Some critics have claimed Mr. Khan is trying to make teachers obsolete. “That’s not what we’re about,” he responded.
Marshall Smith, who served as undersecretary of education in the Clinton Administration, said that technology “gives teachers room to go deeper.” Recently retired as program officer of the Hewlett Foundation, Mr. Smith is an admirer of Khan Academy. But he warned that innovation would not come easily.
“There are a lot of higher education institutions where the teaching just isn’t very good, where the teachers rattle on as they’ve been doing for years, and where, especially in the sciences, the teachers just don’t keep up,” he said.
Helping teachers to keep up was one of the driving forces behind PhET, a Web site at the University of Colorado founded by Mr. Weiman that uses interactive computer simulations to teach physics, chemistry, biology and earth sciences. Initially aimed at college students, PhET, which stands for Physics Education Technology, attracts 25 million visitors a year. Like Khan Academy lectures, the simulations “can be used off-line,” said Katherine Perkins, the project’s director. “We have schools in rural Africa where they don’t have an Internet connection, where teachers use our material,” she said. PhET also lets anyone adapt or incorporate their material under a creative commons license.
Mr. Smith said the effect has been “pretty egalitarian. This gives everybody a shot at understanding science, even if they don’t have X dollars to spend.”

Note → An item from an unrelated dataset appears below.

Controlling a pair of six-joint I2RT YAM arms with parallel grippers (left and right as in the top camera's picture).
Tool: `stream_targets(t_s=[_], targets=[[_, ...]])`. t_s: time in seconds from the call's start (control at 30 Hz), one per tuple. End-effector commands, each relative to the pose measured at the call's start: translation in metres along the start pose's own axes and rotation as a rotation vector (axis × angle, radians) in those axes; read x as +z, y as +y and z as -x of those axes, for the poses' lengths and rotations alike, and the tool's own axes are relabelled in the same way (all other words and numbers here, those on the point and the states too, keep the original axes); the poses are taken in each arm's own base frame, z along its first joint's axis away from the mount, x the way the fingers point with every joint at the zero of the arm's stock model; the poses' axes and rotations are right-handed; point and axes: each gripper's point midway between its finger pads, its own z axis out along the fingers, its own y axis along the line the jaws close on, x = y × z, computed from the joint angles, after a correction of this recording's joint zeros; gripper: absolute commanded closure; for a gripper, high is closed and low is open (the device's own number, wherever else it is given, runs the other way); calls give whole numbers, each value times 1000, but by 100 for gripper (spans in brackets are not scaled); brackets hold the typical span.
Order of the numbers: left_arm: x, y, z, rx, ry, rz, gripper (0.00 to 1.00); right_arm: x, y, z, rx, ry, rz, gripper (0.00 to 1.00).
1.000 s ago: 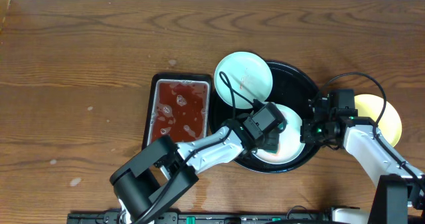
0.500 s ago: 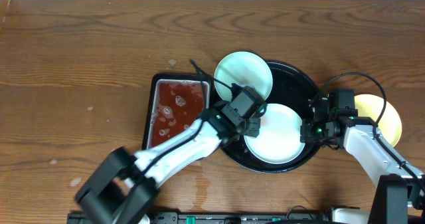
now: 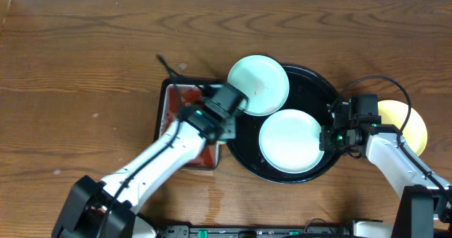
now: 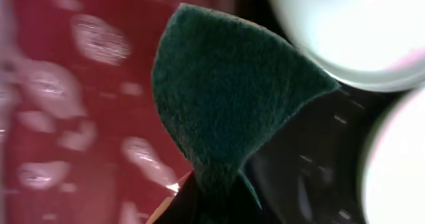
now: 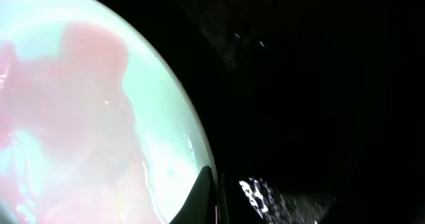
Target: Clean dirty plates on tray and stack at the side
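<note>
My left gripper [image 3: 224,105] is shut on a dark green sponge [image 4: 226,98] and hangs over the border between the red-liquid tray and the large round black tray [image 3: 314,82]. The mint-blue plate [image 3: 259,85] lies on the black tray's upper-left rim, with a small red smear. The white plate [image 3: 289,140] lies in the tray; in the right wrist view [image 5: 80,117] it shows a pink film. My right gripper [image 3: 325,140] is shut on that plate's right rim. The pale yellow plate [image 3: 413,123] lies on the table right of the tray, partly hidden by the right arm.
A small rectangular black tray of red liquid [image 3: 182,111] sits just left of the round tray, partly under my left arm. The wooden table [image 3: 85,68] stretches to the left and back. The right arm's cable loops above the yellow plate.
My left gripper has moved with the sponge from the white plate leftward to the edge of the red-liquid tray. The white plate is now uncovered. The right arm has not moved.
</note>
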Motion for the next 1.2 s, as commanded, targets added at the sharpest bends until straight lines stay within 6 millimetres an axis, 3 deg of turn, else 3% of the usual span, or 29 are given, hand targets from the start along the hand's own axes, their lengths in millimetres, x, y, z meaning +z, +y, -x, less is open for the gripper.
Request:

He also sees a need much closer to home. “You have community colleges where the students work all day, then drag themselves to class pretty exhausted.”
Mr. Baraniuk argues that anything beyond the first few rows is “distance learning.”
“If you have a class of 250 students, the first three rows are getting a high quality experience,” he said. “Everybody else is just watching.”
For Mr. Baraniuk, a key issue is quality control. “PhEt happens to be founded by a Nobel Prize-winning physicist. So he probably knows physics,” he said. “And if you loved Sal Khan’s algebra you’ll probably love his geometry.
Connexions is open to anybody who wants to submit material” — a strategy Mr. Baraniuk calls “in-reach.”
“We’re enlisting professional societies,” he said.
Mr. Khan has recently broadened his curriculum to include art history, civics, history, and “micro- and macroeconomics, drawing on my hedge-fund experience.” And he has taken a different approach, allowing users to post comments. Urging students to bring “a healthy dose of skepticism — this is just one point of view,” Mr. Khan seems content to rely on the wisdom of crowds. “Our material isn’t just reviewed by Americans, or a few professors. It’s been reviewed by the world,” he said.